Worst part is that I haven't solely tried to park the truck back into the garage since the last few track travel adjustments, though I know how much further clearance I have gained and that it will not hit the roof rack anymore even though missing it by an quarter of an inch or so, so I will post about it as soon as I get a chance. Hopefully I can include some pictures too for y'all information and whoever reads the thread in future.
But the thing is, you should be able to adjust the opener on your garage door to open the door farther, no??
I think I may not have explained it best as I was typing away on my phone in a hurry. That is actually what I did eventually when I learned I could do that. More details on a complication at the top of this post.
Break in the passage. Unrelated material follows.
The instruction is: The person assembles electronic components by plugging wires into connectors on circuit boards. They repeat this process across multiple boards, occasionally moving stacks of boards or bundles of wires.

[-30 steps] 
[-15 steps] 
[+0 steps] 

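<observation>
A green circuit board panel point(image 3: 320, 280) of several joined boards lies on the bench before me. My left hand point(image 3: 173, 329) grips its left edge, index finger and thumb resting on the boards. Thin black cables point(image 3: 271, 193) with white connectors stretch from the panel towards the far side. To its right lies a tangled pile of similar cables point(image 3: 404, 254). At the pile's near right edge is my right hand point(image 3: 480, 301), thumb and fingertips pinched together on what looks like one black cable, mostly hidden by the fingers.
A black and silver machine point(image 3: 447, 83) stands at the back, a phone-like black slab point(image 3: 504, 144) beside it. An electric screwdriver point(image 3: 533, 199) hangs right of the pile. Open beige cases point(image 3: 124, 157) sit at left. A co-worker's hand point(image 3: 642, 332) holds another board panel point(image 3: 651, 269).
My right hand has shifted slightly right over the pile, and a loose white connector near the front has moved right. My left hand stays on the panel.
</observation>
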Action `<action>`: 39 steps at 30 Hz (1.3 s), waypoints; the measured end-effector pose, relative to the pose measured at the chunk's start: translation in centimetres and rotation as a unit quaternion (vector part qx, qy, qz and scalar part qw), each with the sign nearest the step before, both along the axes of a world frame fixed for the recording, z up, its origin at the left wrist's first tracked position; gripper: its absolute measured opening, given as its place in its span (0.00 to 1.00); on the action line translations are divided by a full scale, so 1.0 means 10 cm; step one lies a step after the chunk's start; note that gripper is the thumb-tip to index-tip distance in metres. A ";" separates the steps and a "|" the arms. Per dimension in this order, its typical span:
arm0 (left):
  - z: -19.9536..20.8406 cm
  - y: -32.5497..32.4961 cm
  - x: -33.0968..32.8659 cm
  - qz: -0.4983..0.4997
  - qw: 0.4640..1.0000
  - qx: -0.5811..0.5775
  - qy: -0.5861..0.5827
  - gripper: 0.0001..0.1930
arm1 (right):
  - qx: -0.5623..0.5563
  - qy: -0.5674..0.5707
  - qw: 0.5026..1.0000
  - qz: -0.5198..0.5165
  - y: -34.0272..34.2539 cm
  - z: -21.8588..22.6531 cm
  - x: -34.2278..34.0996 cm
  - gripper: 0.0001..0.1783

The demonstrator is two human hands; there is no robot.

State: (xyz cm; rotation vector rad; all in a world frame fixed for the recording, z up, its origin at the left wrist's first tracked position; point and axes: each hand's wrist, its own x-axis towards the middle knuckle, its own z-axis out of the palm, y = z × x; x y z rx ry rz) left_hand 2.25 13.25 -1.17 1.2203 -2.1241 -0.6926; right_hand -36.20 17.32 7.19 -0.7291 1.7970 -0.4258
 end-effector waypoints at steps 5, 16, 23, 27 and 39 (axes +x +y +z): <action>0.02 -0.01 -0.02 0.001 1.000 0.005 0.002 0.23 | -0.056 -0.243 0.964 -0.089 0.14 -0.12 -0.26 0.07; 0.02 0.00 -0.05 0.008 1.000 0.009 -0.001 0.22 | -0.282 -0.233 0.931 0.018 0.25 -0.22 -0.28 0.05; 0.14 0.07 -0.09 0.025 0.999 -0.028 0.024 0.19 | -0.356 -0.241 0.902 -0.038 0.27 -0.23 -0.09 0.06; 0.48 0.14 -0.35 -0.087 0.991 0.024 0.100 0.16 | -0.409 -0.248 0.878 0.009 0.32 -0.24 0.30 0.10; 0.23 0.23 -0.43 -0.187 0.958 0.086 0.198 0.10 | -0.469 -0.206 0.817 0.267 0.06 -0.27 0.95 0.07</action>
Your garage door opener has a limit switch that needs to be moved. Super easy. Usually its on the rail and it just needs moved closer to the opener. The bottom section of your door isn't going in far enough, leaving the bottom door section hanging too low. No need to replace the door, track or anything else. 100% DIY, no need to pay anyone to do anything.
This is what you have:
This is what you want:
Limit switch styles vary by opener mfg (Craftsman, Chamberlain, Genie, etc) and type (screw, chain, etc), but here is a general pic and most often its mounted on the center opener rail and the trolly makes the contact.
Yes that is what I did eventually that I poorly described in my update post, with a quick caveat (see start of post).
The difference between those two photos is the height of track when it curves to the horizontal. You'll never get the door higher than the horizontal tracks.
The switch certainly plays a big role, but you also will have to take into account the coil spring, in particular the pulley(s) location. If you move the switch too far back, at the end of the cycle the motor will begin to pull against the spring (pulling the cables off the reel as the door bottom moves away from the 'vertical' and into the garage.
This photo is a high lift system and not what you'd normally see in a home, but you can see the distance between the wall and the spring rod is set to keep the cable vertical. In your home, the rod is very near the top of the door opening. There isn't a lot of adjustment available, but its something to keep in mind. If you pull the door in too far, the spring will always be trying to pull it back out. Luckily, the torsion on the spring is at its lowest when the door is up, so it's not a huge pull. Moving the spring/pulley farther away from the wall would help.
View attachment 25920
Exactly.
If it just takes pushing the door a little higher consider a 2x2 the right length and slip it under one (or both) door corners to get the height you need.
I parked my '07 and '17 trucks in my former garage nightly without issues. Former garage. Current "2-car" garage barely handles my little S2000 and wife's Subaru Legacy. Expedition might get under the door but I doubt the door could close again unless the bumper was pressing against the wall.
-- Chuck
You might be on to something but I didn't understand. How would slipping a 2x2 under either or both door corners help in further raising the bottom of the garage door up when the garage door is fully raised?